* WHAT YOU HAVE TO DO *
Report each line from the data below that holds the word "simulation".

* INFORMATION GIVEN *
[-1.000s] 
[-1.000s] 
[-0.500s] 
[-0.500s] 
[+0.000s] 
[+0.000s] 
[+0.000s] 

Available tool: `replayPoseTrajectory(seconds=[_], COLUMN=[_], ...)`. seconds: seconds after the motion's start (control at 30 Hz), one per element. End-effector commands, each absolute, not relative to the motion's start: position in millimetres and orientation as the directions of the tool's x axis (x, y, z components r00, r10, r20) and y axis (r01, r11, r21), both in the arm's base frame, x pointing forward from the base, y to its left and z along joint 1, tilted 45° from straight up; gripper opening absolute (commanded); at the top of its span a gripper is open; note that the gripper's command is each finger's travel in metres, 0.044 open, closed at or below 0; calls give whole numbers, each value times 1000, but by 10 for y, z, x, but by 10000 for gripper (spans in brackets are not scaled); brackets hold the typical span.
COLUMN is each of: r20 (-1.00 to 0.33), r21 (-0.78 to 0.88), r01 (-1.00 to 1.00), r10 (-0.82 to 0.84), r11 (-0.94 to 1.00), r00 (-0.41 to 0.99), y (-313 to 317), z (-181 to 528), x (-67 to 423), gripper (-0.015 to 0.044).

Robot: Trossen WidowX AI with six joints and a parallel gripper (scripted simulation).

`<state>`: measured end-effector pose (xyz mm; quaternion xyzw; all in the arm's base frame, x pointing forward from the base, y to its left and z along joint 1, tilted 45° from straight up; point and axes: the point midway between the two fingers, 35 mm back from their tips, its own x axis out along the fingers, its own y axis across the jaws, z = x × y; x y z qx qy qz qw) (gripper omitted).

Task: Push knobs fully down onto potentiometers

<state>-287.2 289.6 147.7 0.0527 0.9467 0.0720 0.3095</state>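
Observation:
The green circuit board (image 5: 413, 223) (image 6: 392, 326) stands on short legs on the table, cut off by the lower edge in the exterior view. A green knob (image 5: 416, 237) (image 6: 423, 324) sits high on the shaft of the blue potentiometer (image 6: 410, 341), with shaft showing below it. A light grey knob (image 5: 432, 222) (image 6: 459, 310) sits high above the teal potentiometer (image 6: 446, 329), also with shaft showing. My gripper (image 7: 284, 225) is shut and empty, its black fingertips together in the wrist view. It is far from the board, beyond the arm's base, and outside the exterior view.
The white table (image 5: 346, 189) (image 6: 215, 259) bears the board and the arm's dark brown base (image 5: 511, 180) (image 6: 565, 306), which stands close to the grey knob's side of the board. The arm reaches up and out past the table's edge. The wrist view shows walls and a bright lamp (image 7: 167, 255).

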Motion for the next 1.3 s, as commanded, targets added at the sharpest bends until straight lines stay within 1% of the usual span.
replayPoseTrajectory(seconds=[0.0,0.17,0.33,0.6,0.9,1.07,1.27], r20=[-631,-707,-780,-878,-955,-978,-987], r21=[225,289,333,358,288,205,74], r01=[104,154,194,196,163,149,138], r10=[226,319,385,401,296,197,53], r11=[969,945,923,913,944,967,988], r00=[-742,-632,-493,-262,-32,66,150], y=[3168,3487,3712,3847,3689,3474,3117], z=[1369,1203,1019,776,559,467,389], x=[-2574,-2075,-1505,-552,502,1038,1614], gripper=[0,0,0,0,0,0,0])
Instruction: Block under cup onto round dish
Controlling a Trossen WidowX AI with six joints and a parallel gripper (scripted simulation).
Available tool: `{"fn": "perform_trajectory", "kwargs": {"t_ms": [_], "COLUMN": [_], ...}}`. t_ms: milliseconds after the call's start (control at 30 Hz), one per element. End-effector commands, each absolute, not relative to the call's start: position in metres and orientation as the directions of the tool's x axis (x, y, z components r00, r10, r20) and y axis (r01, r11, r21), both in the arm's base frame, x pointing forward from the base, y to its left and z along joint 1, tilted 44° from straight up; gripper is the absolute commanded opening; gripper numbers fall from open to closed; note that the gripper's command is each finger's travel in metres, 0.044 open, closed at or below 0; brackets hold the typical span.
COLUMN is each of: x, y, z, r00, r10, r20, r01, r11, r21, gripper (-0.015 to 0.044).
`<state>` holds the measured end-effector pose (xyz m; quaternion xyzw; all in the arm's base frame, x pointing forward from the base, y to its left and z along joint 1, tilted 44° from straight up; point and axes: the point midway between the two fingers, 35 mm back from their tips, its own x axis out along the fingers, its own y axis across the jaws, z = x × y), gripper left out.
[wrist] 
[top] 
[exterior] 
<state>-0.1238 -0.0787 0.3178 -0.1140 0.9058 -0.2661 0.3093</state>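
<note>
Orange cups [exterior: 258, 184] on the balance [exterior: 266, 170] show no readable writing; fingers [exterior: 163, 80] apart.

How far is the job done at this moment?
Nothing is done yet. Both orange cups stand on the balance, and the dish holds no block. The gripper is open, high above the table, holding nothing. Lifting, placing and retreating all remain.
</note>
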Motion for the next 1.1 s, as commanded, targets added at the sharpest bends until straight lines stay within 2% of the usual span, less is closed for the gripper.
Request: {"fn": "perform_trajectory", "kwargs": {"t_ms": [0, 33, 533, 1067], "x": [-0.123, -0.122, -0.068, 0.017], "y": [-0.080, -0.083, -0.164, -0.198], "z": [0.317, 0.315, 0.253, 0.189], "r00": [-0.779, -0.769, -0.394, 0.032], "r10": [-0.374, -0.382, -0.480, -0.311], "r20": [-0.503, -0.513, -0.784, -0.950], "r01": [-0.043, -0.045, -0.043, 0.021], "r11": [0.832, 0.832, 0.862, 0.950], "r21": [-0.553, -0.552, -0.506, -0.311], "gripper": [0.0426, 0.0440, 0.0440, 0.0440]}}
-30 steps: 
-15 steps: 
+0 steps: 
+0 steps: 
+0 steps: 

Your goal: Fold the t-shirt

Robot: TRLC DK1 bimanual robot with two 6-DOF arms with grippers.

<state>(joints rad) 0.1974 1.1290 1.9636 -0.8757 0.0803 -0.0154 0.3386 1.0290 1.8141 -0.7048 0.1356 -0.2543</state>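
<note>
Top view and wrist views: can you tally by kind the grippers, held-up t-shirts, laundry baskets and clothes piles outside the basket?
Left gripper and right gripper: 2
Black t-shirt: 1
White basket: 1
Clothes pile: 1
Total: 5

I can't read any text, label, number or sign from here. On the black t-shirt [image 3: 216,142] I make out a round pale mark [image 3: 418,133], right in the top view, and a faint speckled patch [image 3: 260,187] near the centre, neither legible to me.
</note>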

* WRITTEN SOLUTION *
Robot: Trossen WidowX AI with six joints and a parallel gripper (scripted simulation).
Controlling a Trossen WidowX AI with six joints and a parallel gripper (scripted simulation).

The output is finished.